Hybrid Orbitals and Valence Bond Theory Comprehensive Study Guide

Fundamentals of Valence Bond Theory and Hybridization

Valence Bond (VB) Model Overview Valence Bond Theory describes the formation of a covalent bond through the physical overlap of half-filled atomic orbitals. This model operates on the principle that electrons reside within these orbitals. The resulting covalent bond is a physical link between two atoms, driven by the attraction between the negatively charged electron pair and the positively charged nuclei of the two atoms.

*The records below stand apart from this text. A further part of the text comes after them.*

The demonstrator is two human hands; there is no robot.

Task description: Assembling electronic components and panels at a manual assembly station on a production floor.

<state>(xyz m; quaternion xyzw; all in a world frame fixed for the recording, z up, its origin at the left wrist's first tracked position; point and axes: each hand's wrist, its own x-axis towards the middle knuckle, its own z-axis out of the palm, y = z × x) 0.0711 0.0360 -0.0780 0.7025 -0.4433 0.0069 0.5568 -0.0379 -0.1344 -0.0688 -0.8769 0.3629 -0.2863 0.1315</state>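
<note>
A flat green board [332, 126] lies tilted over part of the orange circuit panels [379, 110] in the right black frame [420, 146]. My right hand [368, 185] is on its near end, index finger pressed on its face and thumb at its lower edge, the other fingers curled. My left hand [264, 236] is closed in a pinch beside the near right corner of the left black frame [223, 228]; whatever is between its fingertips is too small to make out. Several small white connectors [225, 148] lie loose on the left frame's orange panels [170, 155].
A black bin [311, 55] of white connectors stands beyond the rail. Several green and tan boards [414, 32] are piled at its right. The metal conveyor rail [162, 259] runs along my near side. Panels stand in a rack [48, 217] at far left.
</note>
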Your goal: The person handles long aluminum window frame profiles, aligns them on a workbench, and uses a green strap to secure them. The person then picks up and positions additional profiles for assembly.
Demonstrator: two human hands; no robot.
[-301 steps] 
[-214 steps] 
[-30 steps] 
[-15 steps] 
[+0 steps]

Predicting Molecular Geometry with Atomic Orbitals

Example: Geometry of $H_2S$ Using the standard Valence Bond model, the bonding in hydrogen sulfide ( $H_2S$ ) can be explained by the overlap of:

The half-filled $1s$ orbitals of two hydrogen ( $H$ ) atoms.
The two half-filled $3p$ orbitals of the sulfur ( $S$ ) atom.

Predicted Bond Angle: $90^{\circ}$
Experimental Bond Angle: $92^{\circ}$
Conclusion: For $H_2S$ , standard atomic orbitals (AOs) are adequate for predicting bonding geometry because the experimental results align closely with the orbital orientation.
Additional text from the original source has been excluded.